The next question you need to answer is what you are dehydrating the food for. Dehydrated food will keep quite a long time if prepared properly and stored properly. In my case, long-term storage was not the main point. But it can be very handy if you are going backpacking, for instance, since dehydrated food gives you a lot of nutrition with very little weight, since most of the weight in the food is water. For that you might want sealed plastic bags. That is why the outdoor site REI has all of this information, since backpackers and other outdoors types are a big part of their audience. And foods with a high fat content are not suitable since they can go rancid with long-term storage. For me, though, I am eating them regularly as part of my meals and snacks, so I just dry them and put them in covered plastic containers. The important thing is to get out virtually all of the water. If you put a batch in a container, that is sealed, check it again some hours later and make sure you don’t see any condensation. If you see that, it isn’t done, and you should put it back in the dehydrator for a longer time. For most of the things I do, I dry them for about 24 hours. And if you ever see any mold, chuck out the whole batch, no sense in taking chances, though I have to say that has not yet happened to me.

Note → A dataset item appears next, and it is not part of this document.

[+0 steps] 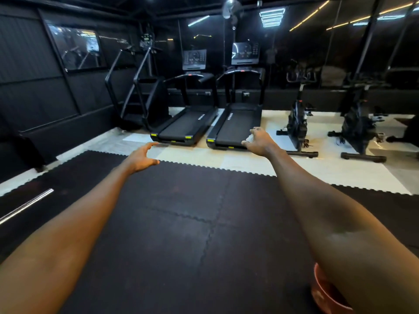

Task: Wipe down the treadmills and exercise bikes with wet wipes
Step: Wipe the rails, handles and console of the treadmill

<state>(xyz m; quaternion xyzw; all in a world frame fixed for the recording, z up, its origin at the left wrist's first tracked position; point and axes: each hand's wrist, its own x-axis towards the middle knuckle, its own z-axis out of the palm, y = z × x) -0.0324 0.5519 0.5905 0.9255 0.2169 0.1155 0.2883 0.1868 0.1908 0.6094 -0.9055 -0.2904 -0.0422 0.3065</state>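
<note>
Fingers of right hand (260,143) seemingly pinch a wipe (250,138); left hand (141,158) fingers spread.

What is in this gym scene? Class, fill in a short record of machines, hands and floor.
treadmills: left treadmill and right treadmill, side by side
bikes: first bike and second bike, right of the treadmills
left hand: open, empty
right hand: holds a white wipe
floor: black mats
bucket: reddish, bottom right
</note>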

In addition to the dehydrator, I have a good chef’s knife, and two spray bottles, one with lemon juice, the other with olive oil. Most fruit will darken pretty bad if you don’t give it a spray with the lemon juice. A quick spritz on both sides will keep it appetizing. And for the vegetables, a spray of olive oil will let you add some spice (I like Adoba!) that will stick to the vegetables. Other than that, I tried using a Mandoline, but after getting emergency stitches to my thumb I just use a knife. It is safer for me, at least.

When you first start you will probably be amazed at the shrinkage. Most fruits and vegetables are very high in water, and once you dry them out they have shriveled to almost nothing. Which means you want to start with large pieces if possible, particularly with the vegetables, which for me have the most shrinkage. Here are some of my favorites:


Bananas – Peel the bananas, and slice them in about 1/4 inch or 1/2 centimeter slices. If you slice them usual way, they will be like large coins. Give them a quick squirt with the lemon juice. When dry, they will sound like plastic poker chips, but be a very nice little snack.

Apples – Core the apples, but leave the peel on. I cut mine in half to make it easier to cut out the core. Slice in about 3/8 inch or nearly 1 centimeter slices, and spray on both sides with lemon juice. A dash of cinnamon would be very nice as well.

Oranges – Peel large oranges so that there is no white left, and slice in about 3/8 inch or nearly 1 centimeter slices. You don’t need the lemon juice here.

Cherries – Pit and cut in half, give a little squirt of lemon juice.


Zucchini – My favorite, I eat a lot of these. Cut the ends off of zucchinis, then slice on the bias, i.e. not strait across but at a steep angle, not quite cutting them lengthwise. Cut in at least 1/2 inch or more than 1 centimeter slices. Spray with olive oil on both sides, add a dash of Adoba seasoning. Yellow summer squash can be prepared the same way, or for something a little different, try cucumber. These thick slices take a little longer to dry, but something will be left when they do.

Carrots – Cut the ends off, but don’t peel. Cut the carrots into 4 inch or 10 centimeter sections, then slice lengthwise into 1/4 inch or 1/2 centimeter slices. Blanch in boiling water (i.e let them boil for a couple of minutes, take them out, and sprinkle some Ranch seasoning on them. A good recipe is at

String Beans –

Cut the ends off of the string beans, blanch as with the carrots, then sprinkle with Balsamic vinegar.

Butternut squash – Peel, remove the seeds, then slice into 1/4 inch or 1/2 centimeter slices. Blanch in boiling water (i.e let them boil for a couple of minutes, take them out, and sprinkle some Ranch seasoning on them. Slightly different flavor to the carrots.